Maybe Mrs. Udrea really is beautiful. But her Romania, in which she wishes to become president as a self-defined sexual object isn’t at all beautiful. It’s actually ugly because it’s uncouth, it’s aggressive, it’s uneducated, it’s mean, it’s masculinized in a bad sense, in which women are allowed to be good or stay in their place [emphasis in original].
Macovei easily gathered 332.241 signatures to make the ballot but failed to even double that in votes. She finished fifth in the first round behind Udrea, with 4.5 percent. She begrudgingly threw her support to Johannis, who faced Ponta in the run-off.
Taking advantage of a crisis
Romania did not yet allow absentee voting; which forced hundreds of thousands living abroad to drive long distances to the nearest polling place and wait in line for hours. A lack of booths and ballots aggravated the situation, causing tens of thousands to be turned away when polls closed. At the Paris Embassy, officials had to call in the French police to throw out their own people.
In Romania, protesters demanded easier ballot access for the diaspora and called on the Minister of Foreign Affairs to step down — which he promptly did.

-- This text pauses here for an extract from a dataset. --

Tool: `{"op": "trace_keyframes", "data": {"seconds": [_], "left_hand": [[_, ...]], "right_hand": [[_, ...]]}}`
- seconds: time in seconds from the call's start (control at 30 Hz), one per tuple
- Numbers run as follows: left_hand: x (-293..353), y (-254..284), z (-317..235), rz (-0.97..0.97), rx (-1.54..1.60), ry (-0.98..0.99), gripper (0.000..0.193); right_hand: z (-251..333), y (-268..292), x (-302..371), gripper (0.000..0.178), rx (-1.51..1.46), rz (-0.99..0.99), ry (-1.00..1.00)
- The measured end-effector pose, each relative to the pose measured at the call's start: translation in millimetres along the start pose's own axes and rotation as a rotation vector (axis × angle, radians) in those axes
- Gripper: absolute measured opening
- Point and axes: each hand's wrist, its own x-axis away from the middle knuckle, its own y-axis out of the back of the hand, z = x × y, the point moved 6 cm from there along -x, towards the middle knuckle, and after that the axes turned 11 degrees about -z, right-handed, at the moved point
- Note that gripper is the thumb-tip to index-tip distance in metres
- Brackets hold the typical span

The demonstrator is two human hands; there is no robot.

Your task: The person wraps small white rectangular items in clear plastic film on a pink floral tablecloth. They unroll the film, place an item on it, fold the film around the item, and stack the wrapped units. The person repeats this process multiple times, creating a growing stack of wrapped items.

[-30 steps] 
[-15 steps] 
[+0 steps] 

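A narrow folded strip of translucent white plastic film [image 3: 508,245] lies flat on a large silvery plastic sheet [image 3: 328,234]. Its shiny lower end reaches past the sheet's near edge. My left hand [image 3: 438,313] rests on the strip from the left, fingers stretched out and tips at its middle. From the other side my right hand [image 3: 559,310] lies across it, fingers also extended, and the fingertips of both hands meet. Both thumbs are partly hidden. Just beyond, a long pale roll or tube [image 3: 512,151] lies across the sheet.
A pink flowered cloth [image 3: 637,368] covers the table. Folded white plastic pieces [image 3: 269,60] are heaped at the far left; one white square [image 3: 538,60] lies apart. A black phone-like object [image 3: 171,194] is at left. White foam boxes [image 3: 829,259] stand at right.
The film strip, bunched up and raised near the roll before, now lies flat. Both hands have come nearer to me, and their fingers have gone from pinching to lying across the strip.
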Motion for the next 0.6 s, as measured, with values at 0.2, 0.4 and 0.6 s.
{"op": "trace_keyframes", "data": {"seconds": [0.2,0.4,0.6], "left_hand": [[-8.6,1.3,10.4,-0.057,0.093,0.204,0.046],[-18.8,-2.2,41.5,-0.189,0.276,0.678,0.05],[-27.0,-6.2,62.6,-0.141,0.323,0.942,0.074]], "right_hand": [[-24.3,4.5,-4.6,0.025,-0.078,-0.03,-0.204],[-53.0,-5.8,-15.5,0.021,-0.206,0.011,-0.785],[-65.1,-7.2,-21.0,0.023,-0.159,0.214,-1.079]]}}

That did not satisfy the revolutionary element though. The weekend before the election, tens of thousands demanded the Ponta government resign, claiming it sought to suppress the votes of students and the diaspora. Chants of “DNA” rang out, as thousands expressed their hope that the DNA would round up all the Social Democrats, put them in jail, and shut down media outlets favorable to them. This radical element drove even some of the original organizers away. Protesters compared Ponta to Romanian communist dictator Nicolae Ceaușescu, castigated the PSD as “the Red Plague,” and pretentiously compared themselves to the freedom fighters of ‘89.
Writing for Open Democracy though, Claudia Ciobanu correctly observed that the two candidates “may not be as different as many Romanians imagine today.”
Not long ago Ponta and Iohannis were political allies sharing the common purpose of getting rid of Traian Basescu. Their two parties, the Social-Democrats and the Liberals, formed an alliance in 2011, which had as a goal to bring to power Ponta as president and Iohannis as prime minister.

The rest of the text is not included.